Task ▸ Count every line below in which "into" occurs, then give only the count.

── Listed records

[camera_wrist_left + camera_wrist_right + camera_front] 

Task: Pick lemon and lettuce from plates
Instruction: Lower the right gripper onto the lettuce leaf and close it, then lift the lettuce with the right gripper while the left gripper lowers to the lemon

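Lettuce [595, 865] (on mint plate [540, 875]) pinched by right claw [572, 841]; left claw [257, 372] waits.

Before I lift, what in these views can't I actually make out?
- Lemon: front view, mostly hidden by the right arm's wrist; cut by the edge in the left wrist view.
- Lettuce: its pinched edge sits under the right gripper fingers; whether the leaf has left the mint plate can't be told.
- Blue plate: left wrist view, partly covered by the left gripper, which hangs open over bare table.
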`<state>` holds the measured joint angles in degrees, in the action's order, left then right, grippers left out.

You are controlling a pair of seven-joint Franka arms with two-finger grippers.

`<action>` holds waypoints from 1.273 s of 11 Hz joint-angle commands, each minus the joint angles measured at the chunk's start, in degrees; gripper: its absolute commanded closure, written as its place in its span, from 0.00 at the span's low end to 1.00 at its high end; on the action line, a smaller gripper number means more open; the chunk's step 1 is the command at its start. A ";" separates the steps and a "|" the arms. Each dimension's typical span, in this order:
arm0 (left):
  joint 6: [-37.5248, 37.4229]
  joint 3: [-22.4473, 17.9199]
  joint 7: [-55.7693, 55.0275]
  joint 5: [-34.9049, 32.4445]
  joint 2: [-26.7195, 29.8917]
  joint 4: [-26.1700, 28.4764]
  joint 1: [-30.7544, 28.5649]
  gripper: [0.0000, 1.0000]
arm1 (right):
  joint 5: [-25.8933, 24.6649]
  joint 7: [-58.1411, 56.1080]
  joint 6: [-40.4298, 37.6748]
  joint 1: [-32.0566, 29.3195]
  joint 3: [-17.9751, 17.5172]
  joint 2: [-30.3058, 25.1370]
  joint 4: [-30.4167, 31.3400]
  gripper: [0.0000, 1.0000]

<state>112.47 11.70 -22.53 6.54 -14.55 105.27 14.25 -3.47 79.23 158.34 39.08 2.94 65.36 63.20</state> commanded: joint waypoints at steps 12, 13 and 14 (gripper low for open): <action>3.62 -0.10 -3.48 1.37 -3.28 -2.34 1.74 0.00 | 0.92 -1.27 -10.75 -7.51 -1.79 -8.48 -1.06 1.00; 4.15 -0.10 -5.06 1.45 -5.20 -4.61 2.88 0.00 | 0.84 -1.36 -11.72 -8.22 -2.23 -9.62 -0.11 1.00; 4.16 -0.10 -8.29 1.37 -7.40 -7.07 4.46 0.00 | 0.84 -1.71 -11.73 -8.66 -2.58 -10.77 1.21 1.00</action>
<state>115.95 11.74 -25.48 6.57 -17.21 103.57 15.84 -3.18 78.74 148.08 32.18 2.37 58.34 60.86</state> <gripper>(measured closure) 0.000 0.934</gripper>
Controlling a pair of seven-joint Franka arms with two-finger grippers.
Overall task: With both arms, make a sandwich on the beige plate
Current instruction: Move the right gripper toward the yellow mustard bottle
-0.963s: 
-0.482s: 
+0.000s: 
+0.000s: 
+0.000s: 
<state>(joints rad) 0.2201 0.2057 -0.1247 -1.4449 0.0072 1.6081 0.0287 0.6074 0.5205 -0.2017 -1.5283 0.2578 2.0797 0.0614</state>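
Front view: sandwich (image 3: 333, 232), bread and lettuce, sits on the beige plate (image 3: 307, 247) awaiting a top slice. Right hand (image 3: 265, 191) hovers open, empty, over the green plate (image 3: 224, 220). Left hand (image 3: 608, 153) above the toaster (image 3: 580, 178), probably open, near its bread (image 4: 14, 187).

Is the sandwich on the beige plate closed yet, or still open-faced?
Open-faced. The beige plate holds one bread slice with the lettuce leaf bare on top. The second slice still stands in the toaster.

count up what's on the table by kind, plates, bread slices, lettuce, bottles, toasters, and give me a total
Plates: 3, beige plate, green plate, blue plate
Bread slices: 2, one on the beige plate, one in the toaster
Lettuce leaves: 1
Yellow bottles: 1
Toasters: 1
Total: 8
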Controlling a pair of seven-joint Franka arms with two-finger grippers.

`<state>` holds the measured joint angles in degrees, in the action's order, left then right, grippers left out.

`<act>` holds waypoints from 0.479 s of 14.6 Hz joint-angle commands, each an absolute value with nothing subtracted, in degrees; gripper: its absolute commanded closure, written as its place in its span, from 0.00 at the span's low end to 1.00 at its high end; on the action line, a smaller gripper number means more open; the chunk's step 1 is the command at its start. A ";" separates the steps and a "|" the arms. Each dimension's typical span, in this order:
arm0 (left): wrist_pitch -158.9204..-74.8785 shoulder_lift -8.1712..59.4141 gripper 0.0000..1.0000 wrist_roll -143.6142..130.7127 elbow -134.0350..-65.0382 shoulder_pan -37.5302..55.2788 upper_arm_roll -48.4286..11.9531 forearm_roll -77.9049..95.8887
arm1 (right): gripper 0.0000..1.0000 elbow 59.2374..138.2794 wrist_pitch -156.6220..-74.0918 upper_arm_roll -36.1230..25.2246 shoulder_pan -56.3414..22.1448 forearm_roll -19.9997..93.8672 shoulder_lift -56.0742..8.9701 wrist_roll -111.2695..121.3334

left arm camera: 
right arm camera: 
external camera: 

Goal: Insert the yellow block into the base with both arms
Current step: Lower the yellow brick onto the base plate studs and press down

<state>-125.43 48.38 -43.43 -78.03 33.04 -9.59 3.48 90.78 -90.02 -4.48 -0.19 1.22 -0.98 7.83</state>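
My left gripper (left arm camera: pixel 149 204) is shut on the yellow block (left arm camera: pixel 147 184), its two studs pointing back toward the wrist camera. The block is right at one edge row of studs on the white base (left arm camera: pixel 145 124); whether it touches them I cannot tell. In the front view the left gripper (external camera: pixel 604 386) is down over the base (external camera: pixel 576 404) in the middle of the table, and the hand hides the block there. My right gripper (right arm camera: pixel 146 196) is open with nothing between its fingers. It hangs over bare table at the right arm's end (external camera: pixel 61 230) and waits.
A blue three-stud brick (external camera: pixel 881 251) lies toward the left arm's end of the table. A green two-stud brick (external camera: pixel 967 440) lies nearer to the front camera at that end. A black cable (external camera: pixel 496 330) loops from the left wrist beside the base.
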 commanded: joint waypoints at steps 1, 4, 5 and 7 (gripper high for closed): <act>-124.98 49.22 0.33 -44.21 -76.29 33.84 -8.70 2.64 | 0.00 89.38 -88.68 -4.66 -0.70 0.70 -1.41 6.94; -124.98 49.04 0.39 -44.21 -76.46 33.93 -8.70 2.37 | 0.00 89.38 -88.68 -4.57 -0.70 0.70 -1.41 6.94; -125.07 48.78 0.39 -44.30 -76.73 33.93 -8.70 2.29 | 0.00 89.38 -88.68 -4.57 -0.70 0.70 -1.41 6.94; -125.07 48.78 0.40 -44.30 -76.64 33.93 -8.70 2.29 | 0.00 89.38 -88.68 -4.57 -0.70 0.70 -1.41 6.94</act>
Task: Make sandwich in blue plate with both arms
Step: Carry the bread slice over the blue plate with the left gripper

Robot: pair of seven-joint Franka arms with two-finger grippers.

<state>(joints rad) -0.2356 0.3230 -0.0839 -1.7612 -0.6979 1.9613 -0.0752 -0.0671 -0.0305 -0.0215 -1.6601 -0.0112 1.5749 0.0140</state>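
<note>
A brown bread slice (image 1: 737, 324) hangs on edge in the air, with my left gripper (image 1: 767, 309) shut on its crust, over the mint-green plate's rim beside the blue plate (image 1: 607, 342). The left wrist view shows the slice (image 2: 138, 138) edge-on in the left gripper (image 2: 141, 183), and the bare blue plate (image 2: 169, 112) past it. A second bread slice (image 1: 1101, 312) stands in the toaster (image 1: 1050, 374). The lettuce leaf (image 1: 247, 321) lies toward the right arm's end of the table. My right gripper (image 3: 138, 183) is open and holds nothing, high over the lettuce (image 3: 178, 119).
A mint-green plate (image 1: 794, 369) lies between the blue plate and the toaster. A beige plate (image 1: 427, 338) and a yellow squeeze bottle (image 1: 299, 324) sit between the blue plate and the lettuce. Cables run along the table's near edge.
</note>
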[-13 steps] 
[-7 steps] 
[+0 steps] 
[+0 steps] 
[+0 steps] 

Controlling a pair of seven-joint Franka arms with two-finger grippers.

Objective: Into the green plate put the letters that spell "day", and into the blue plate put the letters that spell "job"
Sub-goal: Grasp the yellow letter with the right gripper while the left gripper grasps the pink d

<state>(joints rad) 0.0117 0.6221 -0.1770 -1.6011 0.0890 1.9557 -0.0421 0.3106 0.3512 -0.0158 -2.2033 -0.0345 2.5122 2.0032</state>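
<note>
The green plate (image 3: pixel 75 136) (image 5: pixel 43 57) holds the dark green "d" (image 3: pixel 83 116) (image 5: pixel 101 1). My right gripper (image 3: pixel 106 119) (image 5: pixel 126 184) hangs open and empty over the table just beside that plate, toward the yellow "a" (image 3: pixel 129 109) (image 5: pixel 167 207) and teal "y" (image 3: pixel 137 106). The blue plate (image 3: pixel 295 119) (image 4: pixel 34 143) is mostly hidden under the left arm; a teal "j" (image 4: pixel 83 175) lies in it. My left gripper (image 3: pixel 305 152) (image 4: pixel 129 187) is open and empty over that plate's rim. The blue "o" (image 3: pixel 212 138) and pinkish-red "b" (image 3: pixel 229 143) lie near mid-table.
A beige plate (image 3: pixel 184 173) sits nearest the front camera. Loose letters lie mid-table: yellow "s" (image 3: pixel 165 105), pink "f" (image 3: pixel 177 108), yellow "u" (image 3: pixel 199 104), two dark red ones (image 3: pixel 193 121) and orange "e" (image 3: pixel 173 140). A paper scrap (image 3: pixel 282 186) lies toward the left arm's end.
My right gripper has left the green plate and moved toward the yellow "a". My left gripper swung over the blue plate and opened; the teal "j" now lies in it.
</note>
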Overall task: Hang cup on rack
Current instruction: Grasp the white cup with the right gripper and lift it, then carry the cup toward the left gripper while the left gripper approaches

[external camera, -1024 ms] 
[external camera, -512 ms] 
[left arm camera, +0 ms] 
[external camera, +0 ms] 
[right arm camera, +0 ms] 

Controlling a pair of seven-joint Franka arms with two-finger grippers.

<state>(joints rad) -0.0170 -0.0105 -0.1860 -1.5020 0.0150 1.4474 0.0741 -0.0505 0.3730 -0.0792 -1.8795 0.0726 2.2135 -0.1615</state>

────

Solved exercise ▸ 2